From Kansas City Star: Sarah Palin weighs in on Jeffrey MacDonald case
WILMINGTON -- The Jeffrey MacDonald case has pulled an unusual book
critic into its web of conspiracy theorists and strong camps of
opinions.
Sarah Palin, the former vice presidential candidate and Alaska governor,
has posted a complimentary review of Errol Morris’ new book about the
case, “A Wilderness of Error,” on her Facebook page.
It has her byline on it, too. ( tinyurl.com/8ndxtk8)
In his book published this month by The Penguin Press, Morris offers a fresh look at the MacDonald case.
The
Oscar-winning documentarian’s literary style is unusual, including
documents, transcripts and other details amid his narrative of a case
that spans four decades. Morris offers his readers no conclusion on
whether MacDonald is guilty of slaughtering his family, as a jury found
in 1979.
But in interviews since publication, Morris has said he
thinks MacDonald is the victim of a gross miscarriage of justice, likely
innocent and certainly suffering from a botched investigation and
prosecutorial misconduct.
Joe McGinniss, another author who has written about the case in the best-selling “Fatal Vision,” concluded otherwise.
And that debate between authors is where Palin comes in.
McGinniss
also wrote “The Rogue: the Search for the Real Sarah Palin” after
moving in next door to the Palins in Wasilla, Alaska, in May 2010.
Neither the Palins nor the Wasilla townspeople were too thrilled about the new resident or the work he produced.
And Palin makes that clear in her review of the Morris book.
She
endorses Morris’s description of her “old neighbor” as “a craven and
sloppy journalist who confabulated, lied, and betrayed while ostensibly
telling a story about a man who confabulated, lied, and betrayed.”
She went on to say:
“MacDonald
signed a contract giving McGinniss exclusive rights to his life story,
and so McGinniss was given unprecedented access to the defense team –
living with them, working with them, eating with them. But when the
guilty verdict came down, McGinniss did a one-eighty on them.
Apparently, falsely convicted men don’t make for good books. McGinniss
decided it was a better story to agree with the jury. MacDonald wasn’t a
sympathetic figure. He did himself no favors with some media
appearances. So, McGinniss went about writing a book that would convince
people the government got the right verdict and we could all pat
ourselves on the back and leave Jeffrey MacDonald to rot in his jail
cell till Judgment Day.
“McGinniss’ book actually embellished the
prosecution’s case – even supplying a motive. According to McGinniss’
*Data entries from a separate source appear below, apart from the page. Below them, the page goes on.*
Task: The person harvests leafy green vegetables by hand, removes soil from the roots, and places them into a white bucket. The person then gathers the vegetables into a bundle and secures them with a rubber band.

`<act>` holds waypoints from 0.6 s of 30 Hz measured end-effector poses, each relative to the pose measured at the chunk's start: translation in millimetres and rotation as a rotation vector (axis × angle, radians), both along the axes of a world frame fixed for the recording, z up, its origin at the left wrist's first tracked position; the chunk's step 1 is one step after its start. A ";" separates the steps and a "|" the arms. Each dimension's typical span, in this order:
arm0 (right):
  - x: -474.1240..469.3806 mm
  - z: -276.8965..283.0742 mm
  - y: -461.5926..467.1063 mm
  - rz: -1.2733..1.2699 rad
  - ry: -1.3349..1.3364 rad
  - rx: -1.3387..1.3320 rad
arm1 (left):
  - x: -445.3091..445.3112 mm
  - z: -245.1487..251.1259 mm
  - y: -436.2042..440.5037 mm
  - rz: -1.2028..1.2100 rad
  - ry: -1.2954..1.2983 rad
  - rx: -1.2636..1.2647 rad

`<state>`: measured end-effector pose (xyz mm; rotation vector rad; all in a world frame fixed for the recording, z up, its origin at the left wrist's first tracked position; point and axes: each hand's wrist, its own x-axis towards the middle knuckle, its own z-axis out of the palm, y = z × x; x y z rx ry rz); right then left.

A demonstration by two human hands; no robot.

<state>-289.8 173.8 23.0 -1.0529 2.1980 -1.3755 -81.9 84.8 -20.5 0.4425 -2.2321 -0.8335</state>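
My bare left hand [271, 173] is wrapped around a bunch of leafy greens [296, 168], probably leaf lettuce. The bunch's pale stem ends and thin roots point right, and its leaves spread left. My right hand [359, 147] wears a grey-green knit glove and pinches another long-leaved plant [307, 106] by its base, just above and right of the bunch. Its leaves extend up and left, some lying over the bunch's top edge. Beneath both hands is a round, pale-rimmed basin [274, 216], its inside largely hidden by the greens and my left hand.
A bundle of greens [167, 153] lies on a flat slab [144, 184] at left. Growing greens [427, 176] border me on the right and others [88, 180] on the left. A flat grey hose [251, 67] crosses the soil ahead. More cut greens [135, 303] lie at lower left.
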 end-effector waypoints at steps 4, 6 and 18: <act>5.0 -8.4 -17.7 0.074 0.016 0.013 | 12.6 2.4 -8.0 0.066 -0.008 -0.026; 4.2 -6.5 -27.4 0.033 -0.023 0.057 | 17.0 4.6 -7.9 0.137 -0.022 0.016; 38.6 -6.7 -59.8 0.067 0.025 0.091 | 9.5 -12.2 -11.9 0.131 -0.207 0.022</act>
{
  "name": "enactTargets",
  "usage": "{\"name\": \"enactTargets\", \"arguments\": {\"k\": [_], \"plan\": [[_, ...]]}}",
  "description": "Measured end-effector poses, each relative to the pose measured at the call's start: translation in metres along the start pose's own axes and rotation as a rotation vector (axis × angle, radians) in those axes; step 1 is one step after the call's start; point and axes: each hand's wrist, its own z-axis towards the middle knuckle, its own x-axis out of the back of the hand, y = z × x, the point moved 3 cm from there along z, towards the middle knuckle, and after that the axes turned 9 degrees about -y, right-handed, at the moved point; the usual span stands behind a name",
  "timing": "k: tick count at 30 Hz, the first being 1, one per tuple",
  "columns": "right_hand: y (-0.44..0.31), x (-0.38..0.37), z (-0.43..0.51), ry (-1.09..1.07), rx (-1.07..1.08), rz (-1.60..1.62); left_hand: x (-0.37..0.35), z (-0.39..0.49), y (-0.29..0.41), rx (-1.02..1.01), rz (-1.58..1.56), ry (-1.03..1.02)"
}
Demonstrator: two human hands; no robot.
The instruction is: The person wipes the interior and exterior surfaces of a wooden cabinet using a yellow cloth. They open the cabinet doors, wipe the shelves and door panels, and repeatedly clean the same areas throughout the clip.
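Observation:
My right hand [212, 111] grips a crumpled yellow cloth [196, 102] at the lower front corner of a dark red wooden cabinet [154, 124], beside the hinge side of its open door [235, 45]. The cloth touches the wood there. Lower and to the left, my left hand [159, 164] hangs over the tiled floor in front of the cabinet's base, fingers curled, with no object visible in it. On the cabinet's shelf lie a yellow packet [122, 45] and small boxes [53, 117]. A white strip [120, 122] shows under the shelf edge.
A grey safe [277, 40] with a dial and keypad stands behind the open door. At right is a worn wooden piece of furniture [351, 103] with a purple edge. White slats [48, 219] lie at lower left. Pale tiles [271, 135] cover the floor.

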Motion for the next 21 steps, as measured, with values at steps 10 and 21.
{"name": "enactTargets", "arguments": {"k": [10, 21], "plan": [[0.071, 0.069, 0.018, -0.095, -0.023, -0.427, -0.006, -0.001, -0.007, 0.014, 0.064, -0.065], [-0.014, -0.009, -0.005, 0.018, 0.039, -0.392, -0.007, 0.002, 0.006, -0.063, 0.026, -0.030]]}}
theory of the case, MacDonald secretly wanted to break free of his wife
and kids and so he murdered them one night in a fit of rage induced by
some diet pills he was taking. (Oddly enough, the millions of other
people who were also taking those same diet pills somehow avoided
murdering their families.)”
Palin, no surprise, has a more glowing report about Morris:
“Morris
argues with refreshing clarity that objective truth is real and worthy
of being sought after despite the pretentious nonsense preached in
faculty lounges about all truth being relative. In fact, he argues
passionately that the search for truth is what journalism and justice is
all about.”
Morris and McGinniss are both in Wilmington this week.
Morris has been in the courtroom, taking volumes of notes.
McGinniss,
who was provided unfettered access to MacDonald and his defense team
during the trial, has been less visible. He is on the list of possible
witnesses.
Morris was outside the federal courthouse on Tuesday, waiting with a crowd of others to see the MacDonald proceedings.
A woman in line ahead of him asked about his book.
With a telling smile, he said he was thrilled with his latest review, a positive one, “from Sarah Palin.”
Palin,
some might recall, was the butt of many late-night TV jokes after her
inability in 2008 to come up with a list of the newspapers and magazines
she read during an interview with Katie Couric.
When asked whether he thought Palin had read his book from cover to cover, Morris said: “Somebody did.”